» HOW TO COMPLETE THIS TASK
In the data below, find each line that contains the word "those" and copy it.

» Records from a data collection
[Start of section]

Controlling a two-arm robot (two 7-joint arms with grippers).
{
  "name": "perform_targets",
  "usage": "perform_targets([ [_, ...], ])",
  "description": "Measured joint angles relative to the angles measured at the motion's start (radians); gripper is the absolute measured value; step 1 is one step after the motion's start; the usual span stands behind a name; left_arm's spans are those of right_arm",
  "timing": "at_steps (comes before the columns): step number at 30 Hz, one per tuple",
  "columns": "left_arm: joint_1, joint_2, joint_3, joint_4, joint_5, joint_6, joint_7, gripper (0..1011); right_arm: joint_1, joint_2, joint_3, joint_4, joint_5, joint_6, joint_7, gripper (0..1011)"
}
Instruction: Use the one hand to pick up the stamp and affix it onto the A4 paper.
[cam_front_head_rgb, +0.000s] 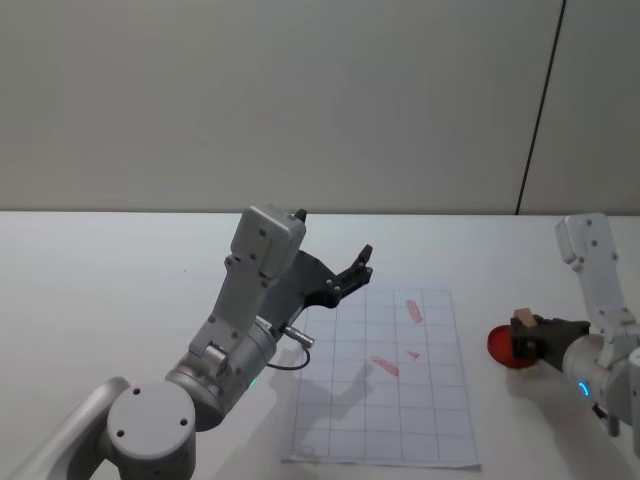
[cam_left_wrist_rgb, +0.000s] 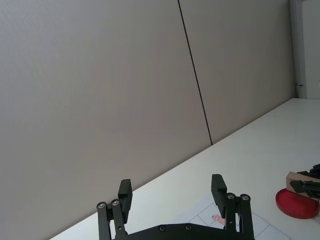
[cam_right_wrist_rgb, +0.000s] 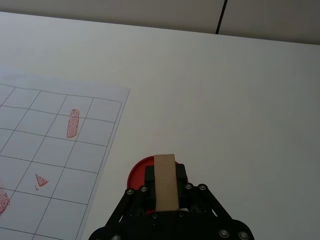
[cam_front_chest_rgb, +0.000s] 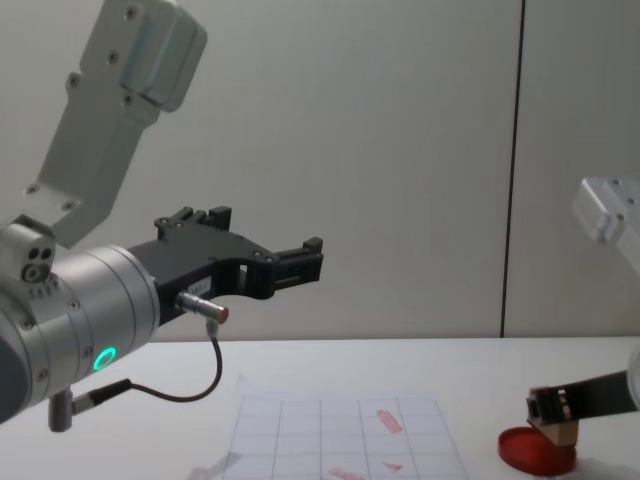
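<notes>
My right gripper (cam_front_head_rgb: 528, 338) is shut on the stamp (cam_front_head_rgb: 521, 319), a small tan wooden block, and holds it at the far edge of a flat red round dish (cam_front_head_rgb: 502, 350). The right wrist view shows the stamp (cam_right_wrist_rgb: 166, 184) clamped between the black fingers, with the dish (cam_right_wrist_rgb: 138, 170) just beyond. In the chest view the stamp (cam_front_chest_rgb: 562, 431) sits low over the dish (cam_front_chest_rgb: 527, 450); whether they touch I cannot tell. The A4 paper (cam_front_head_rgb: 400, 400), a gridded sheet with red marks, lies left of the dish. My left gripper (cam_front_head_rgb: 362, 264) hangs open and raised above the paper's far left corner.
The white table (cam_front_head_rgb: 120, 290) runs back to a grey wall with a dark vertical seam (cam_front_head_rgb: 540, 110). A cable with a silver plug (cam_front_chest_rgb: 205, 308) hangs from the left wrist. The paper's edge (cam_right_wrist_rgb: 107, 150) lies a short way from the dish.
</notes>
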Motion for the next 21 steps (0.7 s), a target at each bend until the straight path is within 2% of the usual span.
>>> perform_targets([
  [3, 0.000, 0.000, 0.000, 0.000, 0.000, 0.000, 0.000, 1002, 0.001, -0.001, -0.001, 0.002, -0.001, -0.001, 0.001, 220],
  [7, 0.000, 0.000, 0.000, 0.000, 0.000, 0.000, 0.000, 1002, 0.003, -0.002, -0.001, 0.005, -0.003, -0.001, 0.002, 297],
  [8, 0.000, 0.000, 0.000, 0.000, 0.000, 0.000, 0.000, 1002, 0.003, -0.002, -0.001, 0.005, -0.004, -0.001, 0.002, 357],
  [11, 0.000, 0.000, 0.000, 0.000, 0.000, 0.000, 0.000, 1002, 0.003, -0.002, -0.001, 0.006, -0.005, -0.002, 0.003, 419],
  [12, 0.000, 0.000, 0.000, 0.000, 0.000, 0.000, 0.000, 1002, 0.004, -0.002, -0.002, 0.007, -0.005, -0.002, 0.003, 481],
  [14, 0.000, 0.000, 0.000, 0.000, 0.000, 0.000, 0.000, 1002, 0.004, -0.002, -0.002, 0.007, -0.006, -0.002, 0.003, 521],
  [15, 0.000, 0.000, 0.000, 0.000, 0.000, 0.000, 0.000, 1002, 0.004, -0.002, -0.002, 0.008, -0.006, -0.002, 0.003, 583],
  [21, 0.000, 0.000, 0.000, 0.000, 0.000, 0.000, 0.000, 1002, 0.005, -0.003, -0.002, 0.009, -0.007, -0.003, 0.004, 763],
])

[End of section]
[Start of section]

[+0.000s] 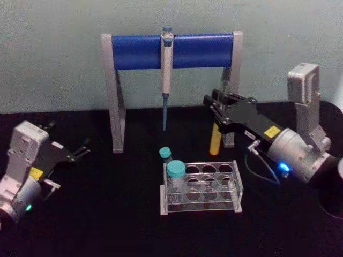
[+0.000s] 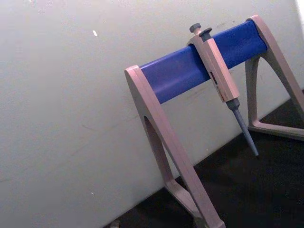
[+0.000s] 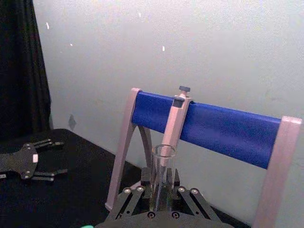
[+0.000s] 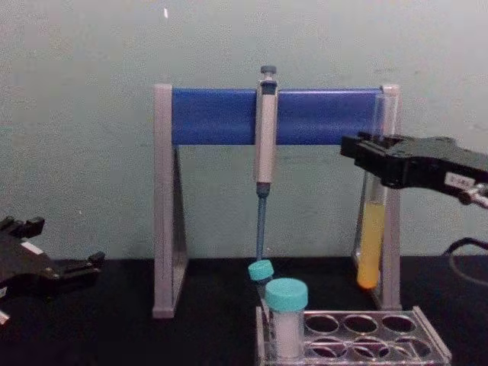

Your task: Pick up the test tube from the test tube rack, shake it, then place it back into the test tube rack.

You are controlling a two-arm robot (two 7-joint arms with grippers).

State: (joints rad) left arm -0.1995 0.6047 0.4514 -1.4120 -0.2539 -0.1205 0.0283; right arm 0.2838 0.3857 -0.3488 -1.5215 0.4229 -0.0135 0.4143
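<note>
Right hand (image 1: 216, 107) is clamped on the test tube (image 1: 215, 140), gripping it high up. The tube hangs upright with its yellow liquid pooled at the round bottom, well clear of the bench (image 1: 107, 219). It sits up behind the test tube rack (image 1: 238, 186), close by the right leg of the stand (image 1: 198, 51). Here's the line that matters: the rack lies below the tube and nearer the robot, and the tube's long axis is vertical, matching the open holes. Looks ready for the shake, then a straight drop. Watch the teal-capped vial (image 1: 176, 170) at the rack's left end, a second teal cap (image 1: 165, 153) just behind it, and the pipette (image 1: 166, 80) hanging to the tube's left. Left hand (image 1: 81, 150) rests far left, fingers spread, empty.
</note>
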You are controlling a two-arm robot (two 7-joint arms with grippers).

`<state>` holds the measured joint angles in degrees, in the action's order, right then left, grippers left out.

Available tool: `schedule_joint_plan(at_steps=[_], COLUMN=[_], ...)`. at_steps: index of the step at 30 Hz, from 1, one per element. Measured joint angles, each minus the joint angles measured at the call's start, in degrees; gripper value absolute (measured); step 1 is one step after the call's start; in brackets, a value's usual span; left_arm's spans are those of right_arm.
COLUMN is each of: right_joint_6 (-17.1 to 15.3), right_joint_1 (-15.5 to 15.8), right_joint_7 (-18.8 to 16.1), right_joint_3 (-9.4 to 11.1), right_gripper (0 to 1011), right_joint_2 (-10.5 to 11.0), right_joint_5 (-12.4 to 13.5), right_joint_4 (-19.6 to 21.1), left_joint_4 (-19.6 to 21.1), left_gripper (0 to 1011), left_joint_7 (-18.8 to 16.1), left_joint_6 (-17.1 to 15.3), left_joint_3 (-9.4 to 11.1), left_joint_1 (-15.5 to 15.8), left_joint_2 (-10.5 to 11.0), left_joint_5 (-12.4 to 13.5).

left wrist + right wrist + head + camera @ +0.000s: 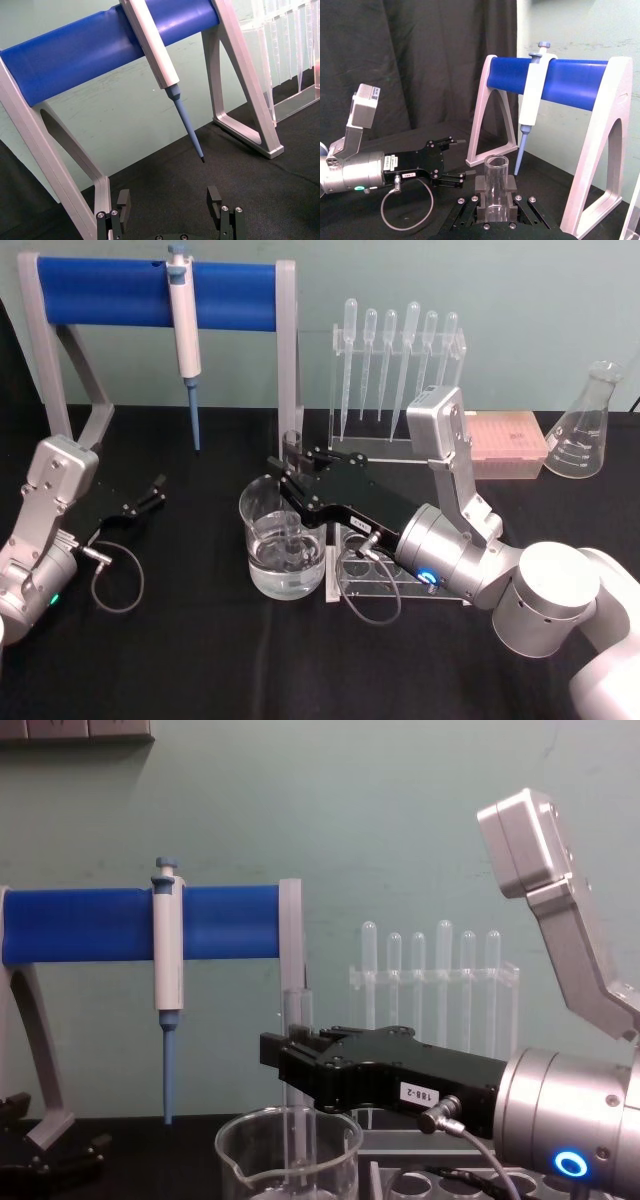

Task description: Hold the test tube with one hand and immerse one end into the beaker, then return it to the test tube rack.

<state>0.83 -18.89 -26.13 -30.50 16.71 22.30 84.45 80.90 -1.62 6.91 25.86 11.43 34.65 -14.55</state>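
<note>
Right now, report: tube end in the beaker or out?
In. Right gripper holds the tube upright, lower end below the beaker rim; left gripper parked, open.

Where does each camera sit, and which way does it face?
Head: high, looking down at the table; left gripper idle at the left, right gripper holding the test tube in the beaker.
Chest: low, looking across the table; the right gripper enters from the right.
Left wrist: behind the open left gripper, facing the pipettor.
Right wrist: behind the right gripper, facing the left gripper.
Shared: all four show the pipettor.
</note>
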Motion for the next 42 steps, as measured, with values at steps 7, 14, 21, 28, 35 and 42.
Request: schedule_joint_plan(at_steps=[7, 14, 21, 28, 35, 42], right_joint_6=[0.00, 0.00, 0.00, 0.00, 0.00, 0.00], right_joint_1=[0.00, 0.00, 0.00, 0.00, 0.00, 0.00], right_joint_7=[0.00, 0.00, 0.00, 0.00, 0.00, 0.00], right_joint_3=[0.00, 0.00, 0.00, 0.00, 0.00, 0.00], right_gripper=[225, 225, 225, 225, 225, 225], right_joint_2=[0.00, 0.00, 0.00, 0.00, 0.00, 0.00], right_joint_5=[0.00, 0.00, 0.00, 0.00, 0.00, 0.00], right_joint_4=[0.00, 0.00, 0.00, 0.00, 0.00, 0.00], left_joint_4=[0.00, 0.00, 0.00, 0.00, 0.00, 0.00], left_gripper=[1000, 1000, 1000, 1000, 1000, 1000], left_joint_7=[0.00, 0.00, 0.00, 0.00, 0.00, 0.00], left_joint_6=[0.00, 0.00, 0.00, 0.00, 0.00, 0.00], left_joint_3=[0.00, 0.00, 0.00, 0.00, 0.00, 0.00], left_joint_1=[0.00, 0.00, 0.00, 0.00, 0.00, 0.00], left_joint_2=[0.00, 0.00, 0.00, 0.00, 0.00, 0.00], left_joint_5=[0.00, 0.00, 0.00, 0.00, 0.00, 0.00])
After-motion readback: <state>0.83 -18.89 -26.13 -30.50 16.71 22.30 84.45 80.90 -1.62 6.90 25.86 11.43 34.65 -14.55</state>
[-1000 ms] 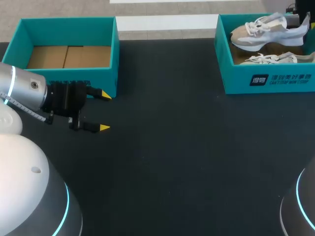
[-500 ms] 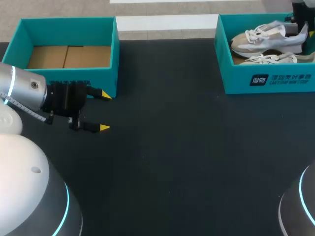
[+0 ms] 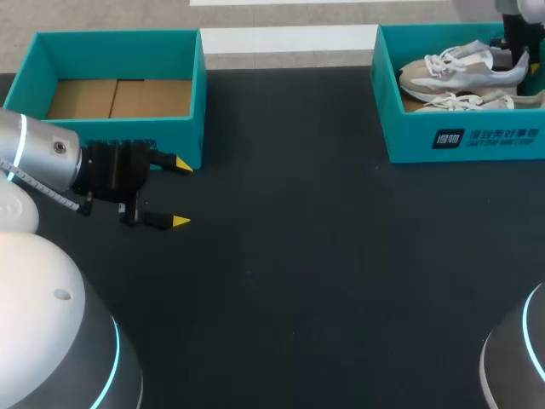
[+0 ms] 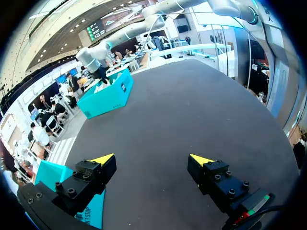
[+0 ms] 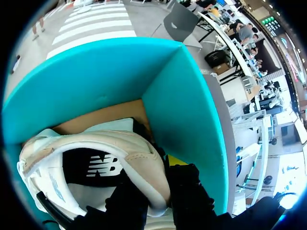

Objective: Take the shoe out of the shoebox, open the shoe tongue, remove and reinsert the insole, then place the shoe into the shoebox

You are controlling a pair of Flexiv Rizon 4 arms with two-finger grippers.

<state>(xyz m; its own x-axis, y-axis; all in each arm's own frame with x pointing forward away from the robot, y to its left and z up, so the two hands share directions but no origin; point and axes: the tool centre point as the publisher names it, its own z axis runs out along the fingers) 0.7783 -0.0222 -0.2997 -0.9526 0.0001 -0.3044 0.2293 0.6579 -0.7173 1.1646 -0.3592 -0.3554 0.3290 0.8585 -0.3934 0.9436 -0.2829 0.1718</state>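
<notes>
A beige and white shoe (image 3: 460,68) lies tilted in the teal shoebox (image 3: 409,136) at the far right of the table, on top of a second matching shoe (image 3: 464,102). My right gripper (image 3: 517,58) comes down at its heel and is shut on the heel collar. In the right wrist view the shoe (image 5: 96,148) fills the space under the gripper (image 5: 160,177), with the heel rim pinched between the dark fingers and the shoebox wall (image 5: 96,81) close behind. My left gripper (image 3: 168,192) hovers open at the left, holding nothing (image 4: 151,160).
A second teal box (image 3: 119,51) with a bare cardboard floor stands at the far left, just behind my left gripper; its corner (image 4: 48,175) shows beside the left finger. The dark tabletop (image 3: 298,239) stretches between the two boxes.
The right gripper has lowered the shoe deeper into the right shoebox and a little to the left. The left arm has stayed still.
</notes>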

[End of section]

» SOLUTION TO THIS EXERCISE
  "description": "Measured joint angles relative to the angles measured at the motion's start (radians); gripper is the absolute measured value; step 1 is one step after the motion's start; the usual span stands behind a name; left_arm's spans are those of right_arm",
Available tool: `schedule_joint_plan(at_steps=[_], COLUMN=[_], ...)`. at_steps: index of the step at 30 Hz, from 1, one per element. Measured joint angles, each minus the joint angles measured at the call's start, in degrees; gripper value absolute (measured); step 1 is one step after the call's start; in brackets, a value's usual span; left_arm's spans are those of right_arm.

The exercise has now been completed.